**About this task**
What is needed is the number of lines in the data below that include "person", stated by itself.

Stored dataset items
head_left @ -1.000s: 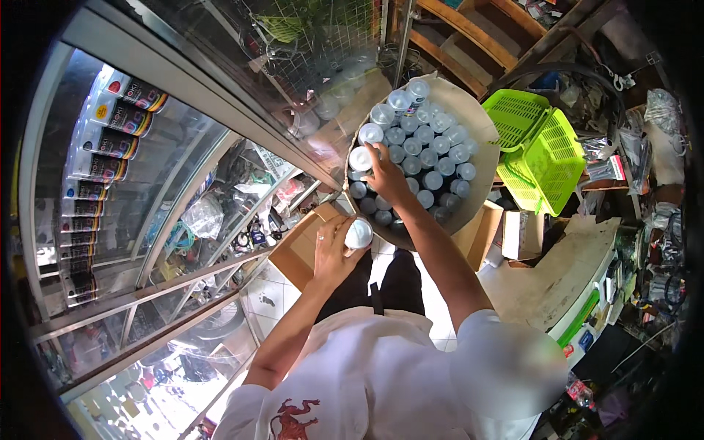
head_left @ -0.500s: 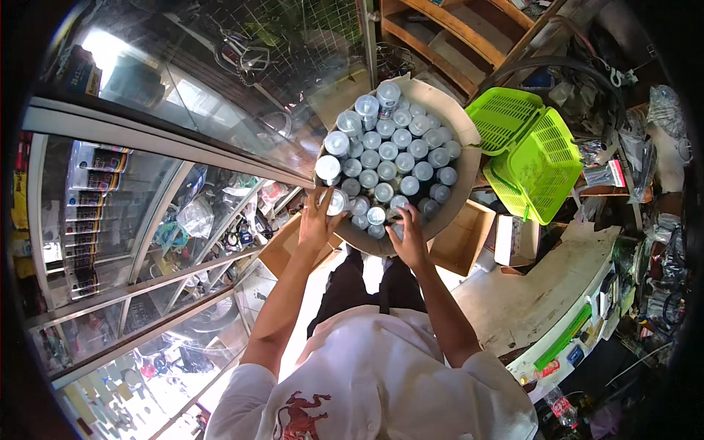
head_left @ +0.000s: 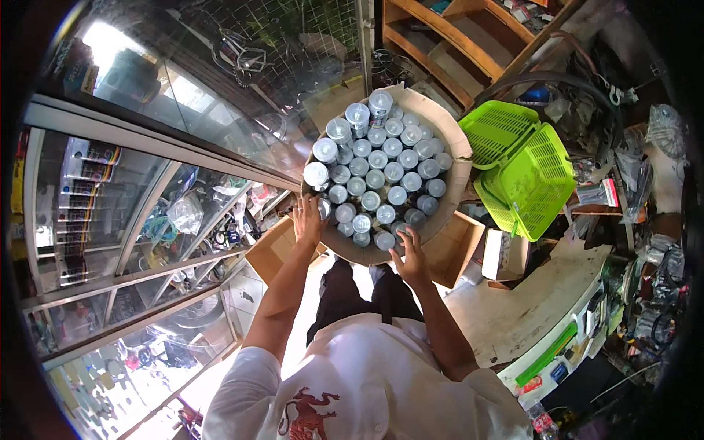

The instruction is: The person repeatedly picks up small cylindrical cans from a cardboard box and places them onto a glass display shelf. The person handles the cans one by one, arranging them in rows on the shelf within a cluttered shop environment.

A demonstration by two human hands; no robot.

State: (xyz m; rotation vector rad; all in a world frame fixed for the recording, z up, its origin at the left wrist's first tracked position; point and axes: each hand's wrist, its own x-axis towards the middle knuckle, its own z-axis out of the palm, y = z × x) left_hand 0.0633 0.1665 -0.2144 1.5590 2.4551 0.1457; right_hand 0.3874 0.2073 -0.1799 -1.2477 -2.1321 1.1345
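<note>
Shifted into the carton (head_left: 459,170): one capped can (head_left: 324,209), left hand (head_left: 309,222) gripping it, probably rigid, slick, best held mid-side; right hand (head_left: 413,258), grip unclear.

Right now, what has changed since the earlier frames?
The left hand, earlier holding a can clear of the cardboard box, has moved forward and left to a pale-lidded can inside its left edge; grip unclear. The right hand has left the white-topped can for the near right rim. The green baskets stayed beside the box.
</note>
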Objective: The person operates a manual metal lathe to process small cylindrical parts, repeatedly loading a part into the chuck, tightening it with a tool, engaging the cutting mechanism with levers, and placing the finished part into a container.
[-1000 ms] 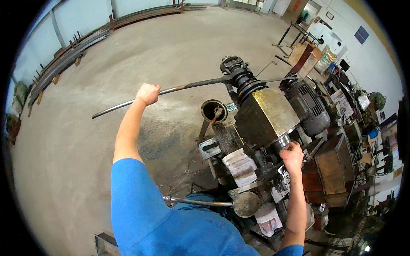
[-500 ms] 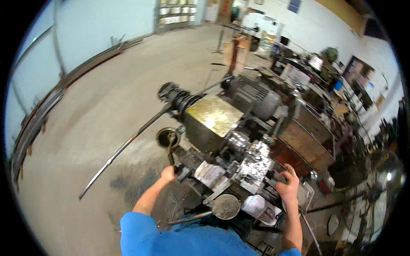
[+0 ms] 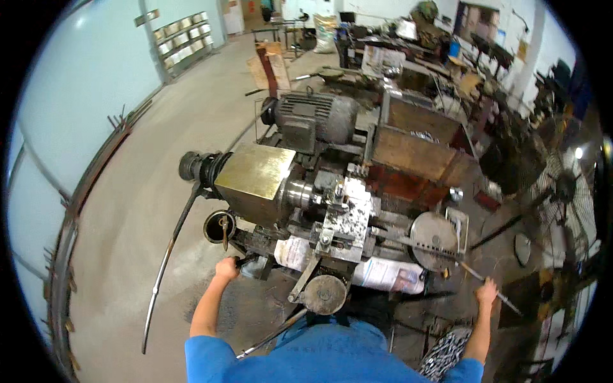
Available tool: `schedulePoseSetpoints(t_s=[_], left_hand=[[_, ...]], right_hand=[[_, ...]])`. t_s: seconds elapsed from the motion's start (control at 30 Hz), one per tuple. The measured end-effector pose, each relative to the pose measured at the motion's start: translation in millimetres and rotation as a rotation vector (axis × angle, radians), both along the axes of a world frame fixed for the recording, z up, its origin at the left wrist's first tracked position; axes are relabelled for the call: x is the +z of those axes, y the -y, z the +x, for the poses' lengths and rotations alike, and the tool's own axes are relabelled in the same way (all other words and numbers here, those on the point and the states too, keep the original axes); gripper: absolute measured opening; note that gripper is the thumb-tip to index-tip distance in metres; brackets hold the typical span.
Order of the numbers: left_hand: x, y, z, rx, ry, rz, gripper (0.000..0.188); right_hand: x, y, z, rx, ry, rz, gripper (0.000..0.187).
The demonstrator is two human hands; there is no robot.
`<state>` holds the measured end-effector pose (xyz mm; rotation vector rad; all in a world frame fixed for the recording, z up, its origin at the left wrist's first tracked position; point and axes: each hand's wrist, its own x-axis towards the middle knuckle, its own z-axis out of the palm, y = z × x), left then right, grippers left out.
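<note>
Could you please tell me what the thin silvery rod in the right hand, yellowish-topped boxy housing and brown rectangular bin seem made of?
Thin silvery rod: probably bare steel, from its metallic sheen. Yellowish-topped boxy housing: likely metal, its flat top catching bright reflections. Brown rectangular bin: perhaps rusted sheet metal, given its mottled walls, though possibly wood.

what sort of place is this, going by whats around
Most likely a metalworking workshop. A grimy lathe-like machine fills the middle, with a ribbed motor on its far side, and a heap of shiny, apparently metal pieces lies at the lower right.
</note>
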<state>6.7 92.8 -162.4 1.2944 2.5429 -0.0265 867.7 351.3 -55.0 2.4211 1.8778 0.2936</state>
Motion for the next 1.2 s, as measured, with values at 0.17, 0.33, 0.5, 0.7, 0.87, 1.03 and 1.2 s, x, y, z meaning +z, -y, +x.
schedulePoseSetpoints(t_s=[0.17, 0.33, 0.5, 0.7, 0.87, 1.03, 1.2], left_hand=[[17.9, 69.1, 12.8, 0.07, 0.121, -0.069, 0.037], [7.5, 132.1, 32.6, 0.214, 0.42, -0.308, 0.041], [3.1, 143.8, 37.4, 0.255, 0.472, -0.197, 0.041], [16.3, 88.5, 36.3, 0.222, 0.463, -0.088, 0.035], [-7.0, 63.5, 10.8, 0.167, 0.443, -0.078, 0.039], [38.8, 9.3, 34.8, -0.002, 0.128, 0.016, 0.043], [42.5, -25.9, 32.5, -0.18, -0.025, -0.239, 0.047]], right_hand=[[-12.8, 43.0, -29.7, -0.031, -0.043, 0.111, 0.033], [6.4, 144.2, -96.5, -0.047, -0.181, 0.151, 0.03], [21.2, 167.0, -145.6, -0.168, -0.319, 0.073, 0.034], [25.9, 170.0, -153.3, -0.248, -0.316, 0.002, 0.036], [18.1, 163.4, -146.4, -0.17, -0.355, 0.033, 0.04], [8.9, 110.3, -72.3, -0.123, -0.053, 0.023, 0.034], [25.9, 5.2, -43.4, -0.162, 0.013, 0.061, 0.042]])
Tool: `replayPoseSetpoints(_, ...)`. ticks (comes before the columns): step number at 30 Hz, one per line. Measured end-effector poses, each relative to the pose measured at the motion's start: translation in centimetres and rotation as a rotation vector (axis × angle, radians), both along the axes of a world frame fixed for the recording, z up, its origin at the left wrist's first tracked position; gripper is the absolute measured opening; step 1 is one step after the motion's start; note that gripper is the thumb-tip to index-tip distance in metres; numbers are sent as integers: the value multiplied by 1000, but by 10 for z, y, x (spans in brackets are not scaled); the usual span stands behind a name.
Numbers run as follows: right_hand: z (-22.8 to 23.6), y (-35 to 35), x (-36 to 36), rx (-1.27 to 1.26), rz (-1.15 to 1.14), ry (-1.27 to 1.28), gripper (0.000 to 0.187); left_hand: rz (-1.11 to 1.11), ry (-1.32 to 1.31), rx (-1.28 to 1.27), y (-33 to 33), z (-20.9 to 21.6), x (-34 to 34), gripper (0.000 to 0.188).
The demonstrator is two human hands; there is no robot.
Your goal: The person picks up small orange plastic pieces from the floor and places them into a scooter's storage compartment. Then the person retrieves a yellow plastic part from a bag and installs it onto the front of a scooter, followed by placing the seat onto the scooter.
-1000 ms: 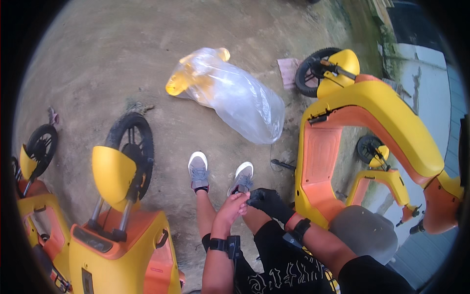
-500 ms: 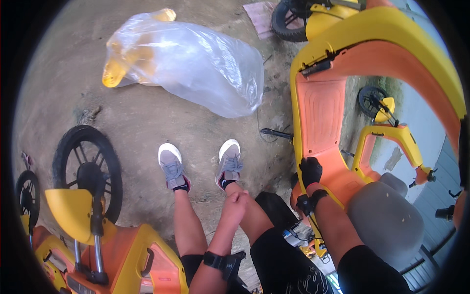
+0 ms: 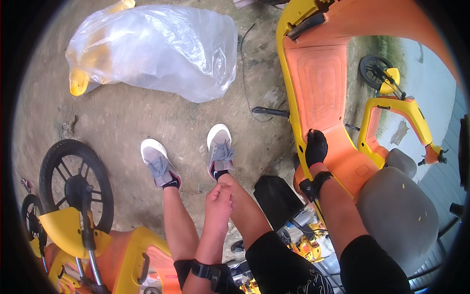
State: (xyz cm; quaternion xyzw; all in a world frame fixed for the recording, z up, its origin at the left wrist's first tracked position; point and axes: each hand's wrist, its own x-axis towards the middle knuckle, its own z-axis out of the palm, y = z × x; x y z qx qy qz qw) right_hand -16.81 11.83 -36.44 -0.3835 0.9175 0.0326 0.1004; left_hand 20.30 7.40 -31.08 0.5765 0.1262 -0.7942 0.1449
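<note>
My right hand point(image 3: 317, 147), in a black glove, lies at the edge of a yellow-and-orange scooter point(image 3: 321, 88), where the footboard meets the seat base. Its fingers are curled together; whether something small is in them is hidden. A grey seat point(image 3: 399, 215) bulges beside that forearm. My left hand point(image 3: 219, 197) is bare and closed in a loose fist near my knee, and no object shows in it. Both wrists carry black straps. A black box-like part point(image 3: 277, 202) sits between my leg and the scooter.
A yellow part in clear plastic wrap point(image 3: 161, 49) lies on the concrete floor ahead. Another scooter's front wheel point(image 3: 77, 183) stands at left, with more behind it. A kickstand point(image 3: 270, 111) sticks out from the right scooter. Beyond it stands a further scooter point(image 3: 409, 117).
The whole view has shifted, with the wrapped part now farther left. My right hand has slid slightly forward along the scooter toward the footboard. My left hand stays closed near the knee.
</note>
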Motion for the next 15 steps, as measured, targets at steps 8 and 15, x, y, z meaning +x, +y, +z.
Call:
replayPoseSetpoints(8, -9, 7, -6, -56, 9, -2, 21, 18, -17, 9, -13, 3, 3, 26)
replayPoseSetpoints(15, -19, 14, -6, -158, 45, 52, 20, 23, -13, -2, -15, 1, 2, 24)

**Answer to this exercise**
3